La mente de la joven estuvo semiinconsciente hasta mucho tiempo después de que su cuerpo decidiera que ya estaba listo para levantarse de la cama y vagar por los pasillos desiertos del castillo, ni siquiera salió de su trance para escuchar las explicaciones de la vicedirectora, ni de Tonks, tampoco cuando aparecieron sus amigos, quizás mas delgados y demacrados de lo que recordaba para rodearla con su cariño.

Hermione salió de su letargo una tarde. La tarde en la que llegaron los primeros niños. Un grupo reducido de rostros pálidos, cuerpos maltratados y mirada demasiado vieja. Se trataba de aquellos heridos que, por procedencia, no estarían seguros ni en San Mundo, aquellos a los que esos asesinos encapuchados denominaran en su día sangre sucia y que siguiendo esos enfermos preceptos trataban de exterminar.

Esa tarde el colegio recibió a casi una veintena de huérfanos que apenas dos meses atrás se habían despedido del colegio con una inocente sonrisa en el rostro. Todos eran niños, pertenecientes a los cursos menores que habían tenido la suerte de aguantar lo suficiente, de tener unos padres que aun proyectasen su autoridad sobre ellos a la hora de ordenarles que se ocultasen ante un ataque cuya dimensión desconocían, una acción perfectamente planeada que en una sola tarde redujo desmesuradamente a la futura población mágica, en reducidas cuentas, una masacre. Nadie espero a los alumnos más mayores, la razón era lógica, o estaban bien escondidos, más seguros que en un colegio que tarde o temprano se convertiría en el próximo blanco, o bien habían pasado por lo mismo que los más jóvenes con el inconveniente de tener la suficiente experiencia y arrojo adolescente para luchar contra los invasores y morir.
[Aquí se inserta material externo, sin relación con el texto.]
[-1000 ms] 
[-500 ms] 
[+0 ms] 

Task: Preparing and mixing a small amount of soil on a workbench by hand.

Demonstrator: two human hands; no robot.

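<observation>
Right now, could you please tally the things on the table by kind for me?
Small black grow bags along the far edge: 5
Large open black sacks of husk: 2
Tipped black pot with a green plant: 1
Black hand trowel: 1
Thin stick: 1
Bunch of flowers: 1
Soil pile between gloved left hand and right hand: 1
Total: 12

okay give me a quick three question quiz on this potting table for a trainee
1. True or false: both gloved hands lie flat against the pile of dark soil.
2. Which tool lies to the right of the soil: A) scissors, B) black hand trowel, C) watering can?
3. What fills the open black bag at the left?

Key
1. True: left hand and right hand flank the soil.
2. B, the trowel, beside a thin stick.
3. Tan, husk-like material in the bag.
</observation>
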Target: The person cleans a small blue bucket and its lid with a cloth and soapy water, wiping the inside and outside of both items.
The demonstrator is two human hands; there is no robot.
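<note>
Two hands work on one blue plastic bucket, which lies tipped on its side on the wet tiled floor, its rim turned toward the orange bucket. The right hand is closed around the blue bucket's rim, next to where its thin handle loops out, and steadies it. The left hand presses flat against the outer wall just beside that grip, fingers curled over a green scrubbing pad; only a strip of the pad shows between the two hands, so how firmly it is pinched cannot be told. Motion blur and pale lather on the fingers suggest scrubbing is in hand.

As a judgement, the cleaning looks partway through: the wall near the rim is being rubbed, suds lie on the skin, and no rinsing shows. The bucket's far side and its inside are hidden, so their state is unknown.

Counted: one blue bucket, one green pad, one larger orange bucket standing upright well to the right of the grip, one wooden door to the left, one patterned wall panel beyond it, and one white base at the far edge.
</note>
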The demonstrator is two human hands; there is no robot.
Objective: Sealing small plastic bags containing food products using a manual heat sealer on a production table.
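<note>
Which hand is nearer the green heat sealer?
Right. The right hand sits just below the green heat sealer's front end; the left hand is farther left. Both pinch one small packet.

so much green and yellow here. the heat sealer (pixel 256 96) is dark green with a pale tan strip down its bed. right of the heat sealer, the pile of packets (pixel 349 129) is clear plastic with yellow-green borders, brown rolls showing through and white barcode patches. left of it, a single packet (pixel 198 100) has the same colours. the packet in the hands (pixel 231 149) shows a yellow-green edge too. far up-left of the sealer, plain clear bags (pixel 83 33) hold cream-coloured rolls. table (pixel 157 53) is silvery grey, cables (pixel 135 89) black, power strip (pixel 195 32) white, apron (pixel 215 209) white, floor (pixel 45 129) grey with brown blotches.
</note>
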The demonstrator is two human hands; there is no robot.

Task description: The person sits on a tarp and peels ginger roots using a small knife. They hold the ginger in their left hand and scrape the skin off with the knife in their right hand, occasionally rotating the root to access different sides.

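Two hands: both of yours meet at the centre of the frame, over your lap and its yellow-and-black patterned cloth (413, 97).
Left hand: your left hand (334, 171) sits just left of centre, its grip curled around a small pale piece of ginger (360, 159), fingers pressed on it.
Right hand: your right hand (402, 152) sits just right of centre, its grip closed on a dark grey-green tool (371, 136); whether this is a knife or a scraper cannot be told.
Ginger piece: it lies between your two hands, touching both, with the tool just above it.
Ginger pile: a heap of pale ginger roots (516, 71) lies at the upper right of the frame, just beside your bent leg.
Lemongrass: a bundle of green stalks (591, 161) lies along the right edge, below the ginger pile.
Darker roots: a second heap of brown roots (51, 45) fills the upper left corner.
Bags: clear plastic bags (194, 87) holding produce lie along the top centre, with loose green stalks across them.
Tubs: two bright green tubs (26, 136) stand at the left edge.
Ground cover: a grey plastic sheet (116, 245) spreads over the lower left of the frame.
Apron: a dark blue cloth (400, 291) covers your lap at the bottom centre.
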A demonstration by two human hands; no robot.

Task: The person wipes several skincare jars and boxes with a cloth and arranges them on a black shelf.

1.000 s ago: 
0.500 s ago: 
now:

Esa tarde el fuego volvió a arder en el alma de nuestra protagonista, la frágil pantalla de cristal desde la que había estado observando el mundo se resquebrajó al igual que un vidrio al que han tirado una certera piedra. El patrón era simple: un golpe en el lugar indicado, una grieta consecutiva y un agujero que culminaría la telaraña de sentimientos reprimidos que no tardaría en hacer que la estructura cayese por su propio peso, liberando la rabia, la desesperación, la frustración agónica, el instinto de protección y la necesidad de justicia que para ella eran innatos y entorno a los cuales comenzaba a perfilarse una nueva necesidad que era tan primitiva y básica como irrefrenable, la venganza.
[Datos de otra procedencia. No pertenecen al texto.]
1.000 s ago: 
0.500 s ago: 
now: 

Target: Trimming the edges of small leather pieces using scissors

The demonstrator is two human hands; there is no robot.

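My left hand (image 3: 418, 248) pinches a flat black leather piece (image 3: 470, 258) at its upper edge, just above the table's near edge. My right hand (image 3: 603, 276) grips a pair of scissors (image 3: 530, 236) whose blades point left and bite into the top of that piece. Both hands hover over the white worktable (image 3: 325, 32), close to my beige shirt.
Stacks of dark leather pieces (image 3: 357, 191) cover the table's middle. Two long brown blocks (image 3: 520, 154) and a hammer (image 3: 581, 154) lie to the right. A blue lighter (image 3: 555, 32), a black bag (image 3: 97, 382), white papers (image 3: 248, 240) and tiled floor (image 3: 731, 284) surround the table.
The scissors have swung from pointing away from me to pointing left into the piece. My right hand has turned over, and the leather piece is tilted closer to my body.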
A medida que los rostros infantiles que tanto había perseguido desde que la nombraran prefecta iban apareciendo ante ella como personitas reales y maltratadas o como sobrios recuerdos de aquellos que deberían de haber estado y nunca más estarían sus ojos comenzaron a llenarse de rabiosas lágrimas que no tardaron en desbordarse cayendo por sus mejillas.